L’homme est né en Afrique, il n’y a pas de débat sur ce point. Mais est-ce qu’on sait de quelle couleur il était ?

On peut supposer que les premiers homininés étaient poilus et d’un aspect plus proche de celui des singes que du nôtre.

La couleur de la peau dépend surtout de la latitude. À partir du moment où l’homme a été imberbe comme il l’est aujourd’hui, on peut supposer que ceux qui vivaient dans des latitudes tropicales étaient plutôt de couleur sombre. Ce qui fait que quand l’homme moderne est arrivé en Europe il y a quelque 40 000 ans, on peut supposer qu’il était plutôt basané. Au contraire, les Néandertaliens, qui vivaient en Europe depuis des dizaines de milliers d’années, étaient blancs et portaient même les gènes du roux. Néandertal avec des taches de rousseur, cela ne correspond vraiment pas à l’image qu’on s’en fait généralement… Et c’est l’homme moderne qui arrive d’ailleurs, qui est le « migrant », comme on dit aujourd’hui.

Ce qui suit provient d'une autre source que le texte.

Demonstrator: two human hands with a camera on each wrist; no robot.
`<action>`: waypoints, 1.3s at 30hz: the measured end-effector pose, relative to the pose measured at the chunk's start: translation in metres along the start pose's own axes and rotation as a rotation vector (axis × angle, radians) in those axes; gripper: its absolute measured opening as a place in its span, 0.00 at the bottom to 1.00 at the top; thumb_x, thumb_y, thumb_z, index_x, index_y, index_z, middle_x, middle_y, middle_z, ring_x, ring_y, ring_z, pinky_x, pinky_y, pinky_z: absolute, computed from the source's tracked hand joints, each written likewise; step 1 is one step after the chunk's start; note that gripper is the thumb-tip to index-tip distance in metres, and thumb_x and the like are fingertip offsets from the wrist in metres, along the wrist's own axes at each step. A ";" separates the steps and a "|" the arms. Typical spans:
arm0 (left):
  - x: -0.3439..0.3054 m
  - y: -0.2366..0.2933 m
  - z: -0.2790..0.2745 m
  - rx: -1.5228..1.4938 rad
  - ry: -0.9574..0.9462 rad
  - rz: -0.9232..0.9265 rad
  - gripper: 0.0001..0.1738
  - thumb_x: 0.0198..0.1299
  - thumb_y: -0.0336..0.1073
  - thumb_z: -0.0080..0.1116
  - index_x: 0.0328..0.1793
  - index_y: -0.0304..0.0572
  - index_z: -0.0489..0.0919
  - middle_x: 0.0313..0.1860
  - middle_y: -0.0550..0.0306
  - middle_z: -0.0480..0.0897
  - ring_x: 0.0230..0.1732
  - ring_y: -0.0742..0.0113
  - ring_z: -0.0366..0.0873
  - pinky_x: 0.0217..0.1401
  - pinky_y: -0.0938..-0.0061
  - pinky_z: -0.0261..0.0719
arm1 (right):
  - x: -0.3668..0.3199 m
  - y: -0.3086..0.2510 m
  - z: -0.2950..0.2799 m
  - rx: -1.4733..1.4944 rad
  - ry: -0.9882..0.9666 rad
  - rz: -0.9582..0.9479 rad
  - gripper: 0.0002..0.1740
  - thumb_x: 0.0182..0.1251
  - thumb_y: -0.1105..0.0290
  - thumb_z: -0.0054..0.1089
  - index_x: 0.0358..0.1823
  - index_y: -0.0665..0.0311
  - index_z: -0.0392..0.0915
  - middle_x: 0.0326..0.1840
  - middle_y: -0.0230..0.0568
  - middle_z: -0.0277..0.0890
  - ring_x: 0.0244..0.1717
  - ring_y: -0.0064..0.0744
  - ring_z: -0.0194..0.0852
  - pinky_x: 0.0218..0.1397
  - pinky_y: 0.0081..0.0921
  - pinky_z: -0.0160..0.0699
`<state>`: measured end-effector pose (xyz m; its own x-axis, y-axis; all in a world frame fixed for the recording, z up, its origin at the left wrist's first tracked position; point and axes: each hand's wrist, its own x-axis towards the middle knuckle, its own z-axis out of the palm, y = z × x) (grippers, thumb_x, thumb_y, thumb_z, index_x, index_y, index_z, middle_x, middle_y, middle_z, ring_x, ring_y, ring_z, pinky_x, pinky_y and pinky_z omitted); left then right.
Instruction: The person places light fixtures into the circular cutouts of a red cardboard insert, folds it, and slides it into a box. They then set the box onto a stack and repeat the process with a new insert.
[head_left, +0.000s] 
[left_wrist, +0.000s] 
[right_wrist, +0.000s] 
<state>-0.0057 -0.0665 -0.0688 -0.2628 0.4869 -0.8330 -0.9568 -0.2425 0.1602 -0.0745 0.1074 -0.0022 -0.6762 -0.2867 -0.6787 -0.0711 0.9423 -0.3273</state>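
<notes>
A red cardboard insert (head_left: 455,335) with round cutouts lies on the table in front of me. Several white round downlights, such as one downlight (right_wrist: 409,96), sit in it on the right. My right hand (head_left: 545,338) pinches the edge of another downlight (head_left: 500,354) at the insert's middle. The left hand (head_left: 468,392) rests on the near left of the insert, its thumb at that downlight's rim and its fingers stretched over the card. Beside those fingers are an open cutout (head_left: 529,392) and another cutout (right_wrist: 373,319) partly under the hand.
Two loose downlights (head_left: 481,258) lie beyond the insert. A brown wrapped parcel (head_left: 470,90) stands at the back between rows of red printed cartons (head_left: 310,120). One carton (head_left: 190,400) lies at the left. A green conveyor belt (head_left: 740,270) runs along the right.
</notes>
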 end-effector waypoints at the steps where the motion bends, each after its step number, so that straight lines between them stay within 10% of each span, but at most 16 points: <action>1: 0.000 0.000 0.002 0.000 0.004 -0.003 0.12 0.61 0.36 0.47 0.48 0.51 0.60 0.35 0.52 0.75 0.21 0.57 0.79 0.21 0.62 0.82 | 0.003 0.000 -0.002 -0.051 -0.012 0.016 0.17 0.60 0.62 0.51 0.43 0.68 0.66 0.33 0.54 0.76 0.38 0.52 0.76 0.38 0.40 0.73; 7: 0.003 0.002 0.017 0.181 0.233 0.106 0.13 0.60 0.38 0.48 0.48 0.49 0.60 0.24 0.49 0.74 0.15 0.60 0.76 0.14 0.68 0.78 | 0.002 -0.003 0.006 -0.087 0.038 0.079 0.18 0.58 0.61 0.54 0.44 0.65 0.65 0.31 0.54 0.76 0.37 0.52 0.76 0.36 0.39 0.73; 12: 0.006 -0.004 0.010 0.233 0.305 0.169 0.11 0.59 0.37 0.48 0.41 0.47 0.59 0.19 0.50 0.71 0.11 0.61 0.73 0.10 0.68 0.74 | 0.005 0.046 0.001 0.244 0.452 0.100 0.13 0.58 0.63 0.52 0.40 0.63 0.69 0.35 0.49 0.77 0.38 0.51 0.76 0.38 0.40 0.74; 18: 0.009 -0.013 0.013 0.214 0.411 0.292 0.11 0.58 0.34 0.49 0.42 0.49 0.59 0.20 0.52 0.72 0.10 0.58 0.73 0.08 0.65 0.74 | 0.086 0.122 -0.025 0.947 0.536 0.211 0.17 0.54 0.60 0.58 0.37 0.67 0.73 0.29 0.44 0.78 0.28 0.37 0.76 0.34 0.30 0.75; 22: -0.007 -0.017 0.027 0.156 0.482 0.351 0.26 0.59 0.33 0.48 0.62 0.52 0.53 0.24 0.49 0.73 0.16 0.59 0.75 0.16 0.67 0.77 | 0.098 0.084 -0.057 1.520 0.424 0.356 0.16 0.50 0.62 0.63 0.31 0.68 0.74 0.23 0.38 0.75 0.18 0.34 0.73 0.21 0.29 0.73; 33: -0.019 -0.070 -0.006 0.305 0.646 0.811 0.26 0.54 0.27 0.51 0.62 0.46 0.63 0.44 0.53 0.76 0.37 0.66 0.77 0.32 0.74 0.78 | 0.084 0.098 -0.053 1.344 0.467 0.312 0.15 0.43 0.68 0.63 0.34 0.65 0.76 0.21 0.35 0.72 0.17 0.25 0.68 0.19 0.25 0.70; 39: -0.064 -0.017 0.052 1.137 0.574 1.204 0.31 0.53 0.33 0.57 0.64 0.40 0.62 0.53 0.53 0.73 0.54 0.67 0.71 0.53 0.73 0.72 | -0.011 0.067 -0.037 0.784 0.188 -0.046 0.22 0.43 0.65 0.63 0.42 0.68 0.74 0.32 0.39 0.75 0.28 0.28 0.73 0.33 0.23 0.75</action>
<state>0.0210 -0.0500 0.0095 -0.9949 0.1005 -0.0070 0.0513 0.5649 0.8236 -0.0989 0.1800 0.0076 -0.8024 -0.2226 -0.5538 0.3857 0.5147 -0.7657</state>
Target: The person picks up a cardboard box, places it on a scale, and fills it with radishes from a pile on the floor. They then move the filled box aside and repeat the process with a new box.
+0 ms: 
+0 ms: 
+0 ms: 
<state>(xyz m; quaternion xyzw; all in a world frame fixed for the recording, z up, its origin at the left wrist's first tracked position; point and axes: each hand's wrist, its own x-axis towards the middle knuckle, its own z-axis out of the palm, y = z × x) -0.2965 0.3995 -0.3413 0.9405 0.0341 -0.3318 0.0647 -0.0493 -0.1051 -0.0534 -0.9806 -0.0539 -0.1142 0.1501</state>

Est-ce que Néandertal s’est accouplé avec d’autres espèces ? Est-ce qu’il reste du Néandertalien en nous ?

Jusque dans les années 1950, on pensait que l’homme moderne était nécessairement né en Europe, et que donc Néandertal était notre ancêtre. Et puis on a trouvé des hommes modernes plus anciens que les Néandertaliens et ce scénario ne tenait plus.

Petit à petit, on s’est rendu compte que Néandertal n’était pas la brute épaisse qu’on imaginait, on a découvert qu’il enterrait ses morts, qu’il avait des rudiments d’expression artistique, des outils sophistiqués, etc. Bref : on l’a réhabilité. On l’a même considéré un moment comme une sous-espèce d’Homo sapiens. Puis on est revenu sur cette idée, les différences étant trop importantes.

Et puis à partir des années 80, des analyses génétiques ont été effectuées et on a aujourd’hui déchiffré la totalité du génome des Néandertaliens. Cela permet d’affirmer que nous portons en moyenne entre 2 et 4 % de gènes de Néandertalien en nous.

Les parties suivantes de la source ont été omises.